To fulfill credit information, students analyzed the SRB and advised strategies and solutions to environmental and energy issues. For example, in the Energy & Atmosphere group, students conducted a walkthrough energy audit to determine how the SRB could improve its energy efficiency. Students detected an array of halogen lighting fixtures, which were radiating unnecessary light during the day. Students advised to deactivate this lighting fixture during the hours of the daytime. As a result, the new lighting schedule was implemented and savings of up to $3,000 per year were achieved from energy conservation. In the Water Efficiency group, students petitioned for the placement of aerators on sinks in the bathrooms to reduce the amount of water flow per minute. Although the Student Resource Building was already very water efficient, this alteration would create an even more significant difference in water reduction.

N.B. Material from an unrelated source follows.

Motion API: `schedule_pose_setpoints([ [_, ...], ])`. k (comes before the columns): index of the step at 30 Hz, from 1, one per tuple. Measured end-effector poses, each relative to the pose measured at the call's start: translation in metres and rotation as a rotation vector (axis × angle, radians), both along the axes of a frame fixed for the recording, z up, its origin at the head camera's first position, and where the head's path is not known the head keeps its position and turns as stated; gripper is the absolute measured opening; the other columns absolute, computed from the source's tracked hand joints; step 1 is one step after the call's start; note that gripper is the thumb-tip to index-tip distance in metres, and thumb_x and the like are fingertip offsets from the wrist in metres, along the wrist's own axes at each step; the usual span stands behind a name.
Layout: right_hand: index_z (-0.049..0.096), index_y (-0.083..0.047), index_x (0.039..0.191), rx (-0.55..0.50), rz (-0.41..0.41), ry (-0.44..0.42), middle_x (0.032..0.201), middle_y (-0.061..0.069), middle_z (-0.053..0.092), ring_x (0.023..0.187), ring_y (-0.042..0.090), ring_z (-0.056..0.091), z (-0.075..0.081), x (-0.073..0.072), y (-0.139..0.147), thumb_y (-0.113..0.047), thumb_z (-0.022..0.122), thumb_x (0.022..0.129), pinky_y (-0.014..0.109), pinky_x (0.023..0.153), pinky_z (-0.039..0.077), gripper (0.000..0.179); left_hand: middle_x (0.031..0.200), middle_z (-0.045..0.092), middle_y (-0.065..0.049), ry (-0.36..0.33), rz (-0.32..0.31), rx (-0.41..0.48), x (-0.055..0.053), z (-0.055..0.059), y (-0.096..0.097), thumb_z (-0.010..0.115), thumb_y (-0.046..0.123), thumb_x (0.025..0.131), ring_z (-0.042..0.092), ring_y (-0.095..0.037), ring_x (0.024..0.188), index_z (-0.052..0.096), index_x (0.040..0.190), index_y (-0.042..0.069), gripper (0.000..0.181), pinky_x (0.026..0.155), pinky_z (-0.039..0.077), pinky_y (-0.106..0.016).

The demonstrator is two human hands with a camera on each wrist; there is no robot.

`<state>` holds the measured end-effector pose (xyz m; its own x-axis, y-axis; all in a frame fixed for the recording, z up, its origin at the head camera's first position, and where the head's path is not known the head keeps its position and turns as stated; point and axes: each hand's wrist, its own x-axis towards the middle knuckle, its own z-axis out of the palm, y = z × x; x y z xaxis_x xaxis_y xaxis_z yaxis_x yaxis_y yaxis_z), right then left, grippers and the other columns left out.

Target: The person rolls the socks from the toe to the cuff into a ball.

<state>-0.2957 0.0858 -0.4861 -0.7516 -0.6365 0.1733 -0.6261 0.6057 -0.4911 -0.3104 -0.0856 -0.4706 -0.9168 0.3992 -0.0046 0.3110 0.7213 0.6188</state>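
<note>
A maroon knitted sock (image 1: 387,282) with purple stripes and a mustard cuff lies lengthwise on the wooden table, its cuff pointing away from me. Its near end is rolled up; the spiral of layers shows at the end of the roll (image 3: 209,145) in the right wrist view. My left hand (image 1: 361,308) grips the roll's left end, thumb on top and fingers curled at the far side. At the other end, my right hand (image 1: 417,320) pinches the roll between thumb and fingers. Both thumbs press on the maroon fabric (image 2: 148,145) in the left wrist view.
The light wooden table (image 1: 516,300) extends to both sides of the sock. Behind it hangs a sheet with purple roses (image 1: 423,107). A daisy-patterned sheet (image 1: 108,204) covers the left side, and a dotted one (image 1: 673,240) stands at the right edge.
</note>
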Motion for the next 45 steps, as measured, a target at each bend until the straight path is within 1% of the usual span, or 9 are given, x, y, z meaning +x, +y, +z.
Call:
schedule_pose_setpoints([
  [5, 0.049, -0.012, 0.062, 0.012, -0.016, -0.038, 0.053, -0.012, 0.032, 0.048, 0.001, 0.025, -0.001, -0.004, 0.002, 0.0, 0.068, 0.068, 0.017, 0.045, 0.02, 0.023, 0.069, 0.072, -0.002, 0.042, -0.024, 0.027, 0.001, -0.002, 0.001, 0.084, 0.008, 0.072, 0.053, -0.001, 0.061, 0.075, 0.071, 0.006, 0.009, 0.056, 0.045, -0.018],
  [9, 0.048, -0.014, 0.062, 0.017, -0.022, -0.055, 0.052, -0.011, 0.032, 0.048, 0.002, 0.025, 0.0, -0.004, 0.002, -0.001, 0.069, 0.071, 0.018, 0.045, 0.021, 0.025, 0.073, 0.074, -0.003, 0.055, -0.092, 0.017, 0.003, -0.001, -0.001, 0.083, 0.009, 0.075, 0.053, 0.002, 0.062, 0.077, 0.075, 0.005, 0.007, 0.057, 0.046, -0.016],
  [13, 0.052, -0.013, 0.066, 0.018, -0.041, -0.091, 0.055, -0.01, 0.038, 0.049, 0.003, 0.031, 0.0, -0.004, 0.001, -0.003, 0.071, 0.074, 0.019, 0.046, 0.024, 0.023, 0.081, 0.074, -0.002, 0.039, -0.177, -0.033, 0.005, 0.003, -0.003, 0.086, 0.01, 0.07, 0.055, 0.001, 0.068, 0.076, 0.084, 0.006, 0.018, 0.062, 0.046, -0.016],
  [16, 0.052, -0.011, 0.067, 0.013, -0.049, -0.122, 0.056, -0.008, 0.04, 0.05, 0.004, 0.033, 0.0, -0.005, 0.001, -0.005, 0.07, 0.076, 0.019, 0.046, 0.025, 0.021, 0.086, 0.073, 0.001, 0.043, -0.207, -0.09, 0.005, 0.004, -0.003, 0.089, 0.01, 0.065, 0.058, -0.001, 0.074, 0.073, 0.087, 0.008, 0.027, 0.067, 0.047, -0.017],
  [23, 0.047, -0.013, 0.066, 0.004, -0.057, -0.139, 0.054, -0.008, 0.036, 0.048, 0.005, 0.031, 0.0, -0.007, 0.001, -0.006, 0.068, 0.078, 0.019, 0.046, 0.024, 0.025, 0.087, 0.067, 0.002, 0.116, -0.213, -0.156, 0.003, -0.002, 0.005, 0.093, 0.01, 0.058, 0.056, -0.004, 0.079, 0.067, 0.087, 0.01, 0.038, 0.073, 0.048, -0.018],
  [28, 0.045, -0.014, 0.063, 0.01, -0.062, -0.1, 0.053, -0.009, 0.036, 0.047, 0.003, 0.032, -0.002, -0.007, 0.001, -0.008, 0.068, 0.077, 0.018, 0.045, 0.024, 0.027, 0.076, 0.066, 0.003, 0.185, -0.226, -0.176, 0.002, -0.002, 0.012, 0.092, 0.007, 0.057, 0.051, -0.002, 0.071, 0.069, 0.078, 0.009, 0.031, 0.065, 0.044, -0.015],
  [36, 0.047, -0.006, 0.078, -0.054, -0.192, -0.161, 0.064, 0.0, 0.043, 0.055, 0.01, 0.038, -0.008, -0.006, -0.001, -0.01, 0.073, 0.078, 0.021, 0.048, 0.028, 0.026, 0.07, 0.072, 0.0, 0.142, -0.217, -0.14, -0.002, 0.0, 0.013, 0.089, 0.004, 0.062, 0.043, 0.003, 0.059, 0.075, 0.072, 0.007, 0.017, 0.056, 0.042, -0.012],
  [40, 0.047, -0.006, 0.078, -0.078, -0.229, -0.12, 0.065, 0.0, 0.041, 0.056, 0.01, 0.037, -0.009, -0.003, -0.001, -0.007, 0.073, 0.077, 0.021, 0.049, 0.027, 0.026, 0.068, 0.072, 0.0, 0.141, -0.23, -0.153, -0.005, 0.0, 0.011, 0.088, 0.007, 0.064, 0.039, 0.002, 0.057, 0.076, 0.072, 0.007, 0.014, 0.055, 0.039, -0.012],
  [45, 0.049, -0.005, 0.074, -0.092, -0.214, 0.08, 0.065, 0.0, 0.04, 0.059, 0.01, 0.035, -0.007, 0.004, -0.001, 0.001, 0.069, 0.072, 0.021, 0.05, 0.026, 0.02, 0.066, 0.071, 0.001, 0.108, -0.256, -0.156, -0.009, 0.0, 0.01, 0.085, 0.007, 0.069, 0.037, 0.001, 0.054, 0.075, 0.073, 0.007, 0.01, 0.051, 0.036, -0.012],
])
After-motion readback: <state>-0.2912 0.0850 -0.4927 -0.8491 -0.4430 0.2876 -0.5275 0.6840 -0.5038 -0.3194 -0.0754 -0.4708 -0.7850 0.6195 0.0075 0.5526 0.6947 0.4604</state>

Other than working on the certification for the SRB, students in class have gained tremendous knowledge about green building and practices, which has allowed the students to prepare for the LEED exam. The exam awards accreditation for potential green building specialists who wish to follow a career in sustainability.
“The class was challenging at first since I didn’t have the technical background in the LEED system,” says Conor Grimes, a second-year environmental studies student involved in the LEED Lab. “However, the more I interacted with campus professionals and other students in the class, I have gained a footing in dealing with the challenging aspects of LEED and sustainability in general.”
With the knowledge obtained in these year long laboratory course, almost every student has plans for pursuing and passing the LEED examination to become an LEED certified green building professional. Through The Green Initiative Fund, the LEED Lab was provided with a grant to incentivize students with funding to cover a portion of the exam fee. The hope is to encourage students to take the exam without having to worry about the application fee.
Based on the LEED Lab’s initial goals of certifying the SRB, promoting sustainability on UCSB’s campus, and preparing students for the LEED exam, the class was a major success. Like any pilot class, there are always new and innovative directions the class can take in successive years, but it is up to the student body to decide what these directions are. With tremendous support and action from the students at UC Santa Barbara for enhanced sustainability, UCSB will continue to lead the way for sustainability and be the role model for other campuses to follow.